In a narrative that has emulated the overarching grandeur of Prometheus, the linear progressivism of this titan, what does his counterpart Epimetheus, husband of Pandora, teach us in this scenario? I read omission as fertile ground for storying with Epimetheus. So I say, the urn flows ever on, outward the waters flow, as there are no details that describe exactly what Epimetheus does, hence, he just is amidst this flood. I see him as pacing himself, slowing down, breathing deeply through what has happened and what is, and from what is, then an articulation of what is his to do can take shape.

Do we let the waters carry us, do we swim through the inundation of waters, things, events, horrors, all the diverse aspects that encapsulate living? Or do we move toward the floodplain and learn to cultivate water gardens, salvaging along the way?

In the span of histories, both reaching back and forward to the present, events of flooding, both tangible and metaphorical, occur. Do we know how to recognize when we are amidst such events when they are happening at the metaphorical level? And what is ours to do amidst these moments in time? When all things inundate our awareness and our attention? Have we each cultivated a floodplain area in our lives to allow for the seeding of these waters to bring benefit as well?

Turning the fractal coin of the matter once more, I look at whole systems thinking. Which is thinking with things as interconnected webs of agencies and events, a dynamic thinking with…

Whole systems thinking posits that elements within a system are not isolated; rather, they interact dynamically. For example, in ecological systems, elements such as water, soil, air, plants, and animals work together to sustain life. Understanding these relationships allows for a more comprehensive view of how changes in one element can impact the entire system.

Benefits:
~Systems-level understanding: Recognize the interconnectedness of components and the system as a whole.
~Holistic solutions: Address multiple issues simultaneously, rather than focusing on individual components.
~Increased resilience: Design systems that can adapt and evolve in response to changing conditions.

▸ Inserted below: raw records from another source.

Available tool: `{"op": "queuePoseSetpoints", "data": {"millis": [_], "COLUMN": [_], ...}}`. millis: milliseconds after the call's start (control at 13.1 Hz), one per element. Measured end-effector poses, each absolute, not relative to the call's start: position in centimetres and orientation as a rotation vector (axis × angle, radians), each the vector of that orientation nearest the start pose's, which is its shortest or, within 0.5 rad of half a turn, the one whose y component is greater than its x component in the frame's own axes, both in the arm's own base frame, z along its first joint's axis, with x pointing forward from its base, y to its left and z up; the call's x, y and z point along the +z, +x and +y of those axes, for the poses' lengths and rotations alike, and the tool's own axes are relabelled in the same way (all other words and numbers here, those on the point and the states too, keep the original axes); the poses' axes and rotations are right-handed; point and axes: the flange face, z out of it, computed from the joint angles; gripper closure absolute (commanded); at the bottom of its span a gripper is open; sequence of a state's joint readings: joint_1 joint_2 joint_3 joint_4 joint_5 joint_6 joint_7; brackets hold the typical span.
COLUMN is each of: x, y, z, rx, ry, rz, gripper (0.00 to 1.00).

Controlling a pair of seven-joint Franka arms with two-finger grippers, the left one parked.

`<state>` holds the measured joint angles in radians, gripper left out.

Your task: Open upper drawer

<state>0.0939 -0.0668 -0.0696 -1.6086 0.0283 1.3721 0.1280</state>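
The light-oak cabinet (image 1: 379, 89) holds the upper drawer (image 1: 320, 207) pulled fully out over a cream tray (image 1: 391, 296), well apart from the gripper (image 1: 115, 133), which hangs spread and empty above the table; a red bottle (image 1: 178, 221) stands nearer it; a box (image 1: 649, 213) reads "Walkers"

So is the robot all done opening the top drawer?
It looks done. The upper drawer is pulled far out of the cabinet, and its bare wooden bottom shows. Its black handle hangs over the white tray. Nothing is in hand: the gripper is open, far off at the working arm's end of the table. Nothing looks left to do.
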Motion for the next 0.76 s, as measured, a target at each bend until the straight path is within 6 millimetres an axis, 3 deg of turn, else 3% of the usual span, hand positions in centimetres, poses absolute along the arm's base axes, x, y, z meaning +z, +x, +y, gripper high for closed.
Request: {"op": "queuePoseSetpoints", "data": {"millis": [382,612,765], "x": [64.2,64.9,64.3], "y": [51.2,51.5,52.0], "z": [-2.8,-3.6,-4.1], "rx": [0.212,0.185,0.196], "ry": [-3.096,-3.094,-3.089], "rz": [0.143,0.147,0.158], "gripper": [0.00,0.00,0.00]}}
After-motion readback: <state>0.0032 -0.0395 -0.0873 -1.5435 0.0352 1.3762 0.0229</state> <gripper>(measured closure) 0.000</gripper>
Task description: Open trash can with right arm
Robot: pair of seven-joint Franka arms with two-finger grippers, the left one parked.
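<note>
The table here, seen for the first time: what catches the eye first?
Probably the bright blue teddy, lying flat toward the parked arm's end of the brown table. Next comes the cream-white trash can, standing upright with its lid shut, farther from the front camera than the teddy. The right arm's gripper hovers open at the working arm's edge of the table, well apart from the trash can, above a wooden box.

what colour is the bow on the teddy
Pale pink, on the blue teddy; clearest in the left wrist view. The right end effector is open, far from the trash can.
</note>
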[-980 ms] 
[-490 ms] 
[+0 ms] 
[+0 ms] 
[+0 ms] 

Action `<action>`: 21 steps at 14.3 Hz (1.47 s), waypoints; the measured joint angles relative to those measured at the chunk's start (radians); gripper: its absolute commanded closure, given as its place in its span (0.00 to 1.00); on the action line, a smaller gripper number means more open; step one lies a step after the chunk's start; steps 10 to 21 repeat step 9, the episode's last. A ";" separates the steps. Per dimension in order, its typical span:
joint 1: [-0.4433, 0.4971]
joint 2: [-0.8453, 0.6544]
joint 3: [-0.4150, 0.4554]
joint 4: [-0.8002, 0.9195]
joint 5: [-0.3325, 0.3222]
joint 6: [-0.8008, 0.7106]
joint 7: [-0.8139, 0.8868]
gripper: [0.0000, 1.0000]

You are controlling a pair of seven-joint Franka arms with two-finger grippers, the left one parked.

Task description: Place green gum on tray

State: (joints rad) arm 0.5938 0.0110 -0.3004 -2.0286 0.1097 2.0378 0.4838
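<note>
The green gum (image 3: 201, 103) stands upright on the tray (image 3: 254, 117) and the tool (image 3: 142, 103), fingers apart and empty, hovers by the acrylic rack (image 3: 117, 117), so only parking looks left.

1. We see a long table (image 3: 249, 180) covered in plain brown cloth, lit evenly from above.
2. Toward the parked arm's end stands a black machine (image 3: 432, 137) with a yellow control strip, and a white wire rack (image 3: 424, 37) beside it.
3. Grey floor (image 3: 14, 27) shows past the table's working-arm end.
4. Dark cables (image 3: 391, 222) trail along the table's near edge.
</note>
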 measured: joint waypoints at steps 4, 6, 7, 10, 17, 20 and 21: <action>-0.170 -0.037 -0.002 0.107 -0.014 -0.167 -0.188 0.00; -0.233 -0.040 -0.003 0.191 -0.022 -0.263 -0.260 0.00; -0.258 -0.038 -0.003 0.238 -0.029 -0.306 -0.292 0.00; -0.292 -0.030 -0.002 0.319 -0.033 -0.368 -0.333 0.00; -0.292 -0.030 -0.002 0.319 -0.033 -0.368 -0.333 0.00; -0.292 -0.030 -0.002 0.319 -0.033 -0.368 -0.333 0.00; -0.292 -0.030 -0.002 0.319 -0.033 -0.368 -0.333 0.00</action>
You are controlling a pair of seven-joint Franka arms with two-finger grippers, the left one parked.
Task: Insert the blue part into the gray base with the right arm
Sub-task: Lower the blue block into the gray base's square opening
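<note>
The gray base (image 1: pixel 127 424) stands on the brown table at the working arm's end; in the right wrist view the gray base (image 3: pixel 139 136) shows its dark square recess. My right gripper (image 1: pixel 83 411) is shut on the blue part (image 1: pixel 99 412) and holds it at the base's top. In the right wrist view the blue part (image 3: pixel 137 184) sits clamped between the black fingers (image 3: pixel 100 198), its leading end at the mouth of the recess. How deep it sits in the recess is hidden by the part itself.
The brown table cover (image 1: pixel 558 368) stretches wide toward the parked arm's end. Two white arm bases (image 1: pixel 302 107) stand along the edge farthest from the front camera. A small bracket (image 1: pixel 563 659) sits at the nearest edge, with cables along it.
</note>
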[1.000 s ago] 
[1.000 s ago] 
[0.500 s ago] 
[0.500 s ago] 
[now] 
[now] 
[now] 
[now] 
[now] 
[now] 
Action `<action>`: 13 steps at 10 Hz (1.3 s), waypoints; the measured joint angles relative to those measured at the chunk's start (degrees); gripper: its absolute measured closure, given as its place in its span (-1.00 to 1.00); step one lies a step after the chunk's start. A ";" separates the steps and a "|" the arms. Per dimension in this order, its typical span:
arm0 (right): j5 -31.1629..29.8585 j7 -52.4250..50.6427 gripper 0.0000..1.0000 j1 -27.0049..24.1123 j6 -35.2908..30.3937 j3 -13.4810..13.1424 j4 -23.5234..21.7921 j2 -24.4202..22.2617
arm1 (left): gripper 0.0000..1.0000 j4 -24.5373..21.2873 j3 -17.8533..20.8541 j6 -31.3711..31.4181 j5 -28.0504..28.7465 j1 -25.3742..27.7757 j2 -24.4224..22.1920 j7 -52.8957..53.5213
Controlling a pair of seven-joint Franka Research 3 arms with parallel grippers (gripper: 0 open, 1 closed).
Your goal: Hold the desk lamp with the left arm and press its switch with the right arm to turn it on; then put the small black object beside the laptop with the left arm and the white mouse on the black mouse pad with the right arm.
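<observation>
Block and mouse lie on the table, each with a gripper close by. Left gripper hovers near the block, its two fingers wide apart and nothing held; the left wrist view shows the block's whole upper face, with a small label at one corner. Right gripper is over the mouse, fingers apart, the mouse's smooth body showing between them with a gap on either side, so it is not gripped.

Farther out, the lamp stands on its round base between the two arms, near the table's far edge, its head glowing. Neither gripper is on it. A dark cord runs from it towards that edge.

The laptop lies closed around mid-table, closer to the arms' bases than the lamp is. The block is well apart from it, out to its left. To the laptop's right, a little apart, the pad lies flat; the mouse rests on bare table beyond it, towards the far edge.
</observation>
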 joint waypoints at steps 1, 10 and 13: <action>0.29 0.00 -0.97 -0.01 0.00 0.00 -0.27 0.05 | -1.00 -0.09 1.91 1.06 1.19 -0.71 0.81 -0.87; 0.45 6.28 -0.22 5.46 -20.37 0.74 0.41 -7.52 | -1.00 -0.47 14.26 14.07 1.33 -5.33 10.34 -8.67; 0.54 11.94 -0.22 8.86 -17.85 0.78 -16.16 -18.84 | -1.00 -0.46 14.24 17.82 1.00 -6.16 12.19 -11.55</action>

My apprehension here is that Epimetheus is the teacher of whole systems thinking. Yes, I know he is afterthought… Perhaps more than this, he can be viewed as harbinger of thinking with all things as they happen at once. Pandora’s name is all-gifts. Not good gifts, nor bad gifts. All- Gifts. All things intermingled. LIFE. Epimetheus teaches that we must all get comfortable with a degree of uncertainty, and how to life amidst this uncertainty, how to swim in these flooded waters. I add a qualifier to the movement, that pacing is the key that Epimetheus hides in his teaching, which aids in seeing what needs salvaging and what can be let go.

Pacing, moving with the moment so as to allow one’s self to flow with the current, the waves, the great wave that overcomes. I imagine a submersion under the weight of the occurrence, or many leaves swirling in a wind gust, a spiral dance. I like to en-vision Epimetheus like this, the submerged dancer, an immersed swimmer. Through Pandora and the spillage we re-gather and salvage the gems of Epimethean wisdom.

Now I spiral back to Ganymede, the story of the Aquarian constellation. A linked story through meandering ways. The horror of the theft, taken hostage, given immortality before reaching adulthood, the jar, eternal-pouring. Constrained by a divine court to pour, dreaming of the depths, of unleashing the bounds, ever-pouring one. The vessel from which outpours the inky black waters of the starry heavens speckled with jewels, the marker of floods in calendrical systems. Ganymede as an expression of Epimethean embodiment.

In these threaded stories is formed a woven wisdom, of rupture, flood, sorrow, loss, cleansing, renewal; but far seeing and deep like the waters of the starry way. Something about cycles, what is inevitable, what breaks the bounds to reshape the landscapes, something about transformation.